On Monday, a member of Prime Minister Narendra Modi’s economic advisory team contended that India could have achieved the Prime Minister’s $5 trillion GDP target “long before” if not for the enduring practice of importing gold. Nilesh Shah, an industry veteran in mutual funds and a part-time member of the Economic Advisory Council to the PM (EACPM), highlighted that over the past 21 years, Indians have expended approximately $500 billion exclusively on gold imports.
While expressing the nation’s commitment to reaching the $5 trillion GDP target, Shah stressed that by restraining the singular habit of gold imports, India could have realized the economic milestone much earlier. He underscored that the country might have forfeited a significant portion of its GDP—potentially one-third—by not making prudent financial investments. Shah, who serves as the Managing Director and Chief Executive of Kotak Asset Management Company, articulated these views during an economic discussion.
Drawing on official data, Shah disclosed that Indians have invested $375 billion in net gold imports over the last 21 years. He also highlighted the prevalence of smuggling, as evident from frequent Customs’ gold seizures. Furthermore, Shah brought attention to individuals returning with gold jewelry from destinations like Dubai and effortlessly passing through the Green Channel at the port of landing.

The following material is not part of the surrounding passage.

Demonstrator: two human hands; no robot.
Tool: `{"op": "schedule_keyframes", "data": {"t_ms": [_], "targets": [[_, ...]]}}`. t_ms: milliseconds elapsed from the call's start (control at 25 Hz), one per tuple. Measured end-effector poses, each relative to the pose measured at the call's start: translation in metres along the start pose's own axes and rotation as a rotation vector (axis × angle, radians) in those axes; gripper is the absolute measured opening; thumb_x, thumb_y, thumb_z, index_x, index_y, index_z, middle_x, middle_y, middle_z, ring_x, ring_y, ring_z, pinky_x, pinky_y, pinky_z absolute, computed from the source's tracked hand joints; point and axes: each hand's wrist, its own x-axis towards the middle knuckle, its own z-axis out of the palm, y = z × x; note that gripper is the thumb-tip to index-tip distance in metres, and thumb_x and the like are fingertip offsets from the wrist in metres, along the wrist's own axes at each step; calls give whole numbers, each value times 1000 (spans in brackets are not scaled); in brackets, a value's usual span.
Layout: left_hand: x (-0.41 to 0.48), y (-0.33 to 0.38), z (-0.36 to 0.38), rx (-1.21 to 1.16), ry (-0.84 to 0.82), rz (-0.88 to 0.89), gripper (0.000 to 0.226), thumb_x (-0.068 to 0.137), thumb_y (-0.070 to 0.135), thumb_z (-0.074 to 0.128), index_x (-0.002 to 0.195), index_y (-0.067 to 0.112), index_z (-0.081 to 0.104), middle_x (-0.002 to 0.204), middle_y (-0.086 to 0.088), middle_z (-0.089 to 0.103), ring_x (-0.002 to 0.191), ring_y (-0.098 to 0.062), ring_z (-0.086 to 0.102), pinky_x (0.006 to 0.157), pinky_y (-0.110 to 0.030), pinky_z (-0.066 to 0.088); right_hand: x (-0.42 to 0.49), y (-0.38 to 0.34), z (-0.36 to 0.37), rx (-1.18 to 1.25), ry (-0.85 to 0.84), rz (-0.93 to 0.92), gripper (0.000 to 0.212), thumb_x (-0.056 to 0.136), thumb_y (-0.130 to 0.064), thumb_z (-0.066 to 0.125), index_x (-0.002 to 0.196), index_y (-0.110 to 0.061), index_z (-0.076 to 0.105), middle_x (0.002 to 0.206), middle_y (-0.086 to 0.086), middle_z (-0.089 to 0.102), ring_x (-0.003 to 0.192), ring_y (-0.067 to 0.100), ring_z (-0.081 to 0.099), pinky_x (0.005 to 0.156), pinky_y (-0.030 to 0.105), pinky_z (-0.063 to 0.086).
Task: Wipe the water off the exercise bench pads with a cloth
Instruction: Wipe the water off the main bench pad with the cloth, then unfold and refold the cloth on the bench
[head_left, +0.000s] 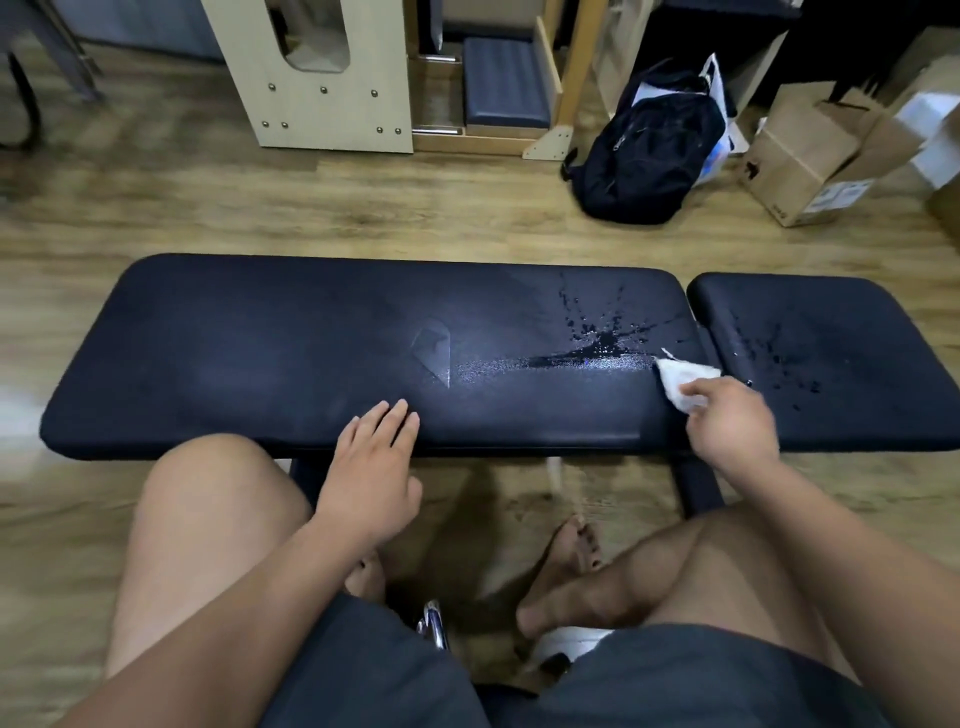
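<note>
A long black bench pad (260, 343) lies across the view, with a shorter black pad (841, 415) to its right. A water splash (597, 338) and a wet smear sit on the long pad's right part. Droplets (779, 358) dot the short pad. My right hand (732, 426) grips a white cloth (680, 382) at the long pad's right end, by the gap between the pads. My left hand (374, 457) rests flat on the long pad's near edge, fingers straight.
A black backpack (649, 150) and a cardboard box (810, 156) stand on the wooden floor behind the bench at the right. Light wooden furniture (322, 78) stands behind the middle. My bare knees and feet are under the bench's near side.
</note>
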Motion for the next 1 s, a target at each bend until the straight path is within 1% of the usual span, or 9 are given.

Shah proposed an alternative scenario, suggesting that if the funds spent on gold imports had been directed towards investments in Indian business giants such as the Tatas, Ambanis, Birlas, Wadia, and Adani, the impact on the nation’s GDP, growth, and per capita GDP would have been substantial. This perspective underscores the economic ramifications of diverting funds from gold imports to strategic investments in the country’s entrepreneurs and businesses.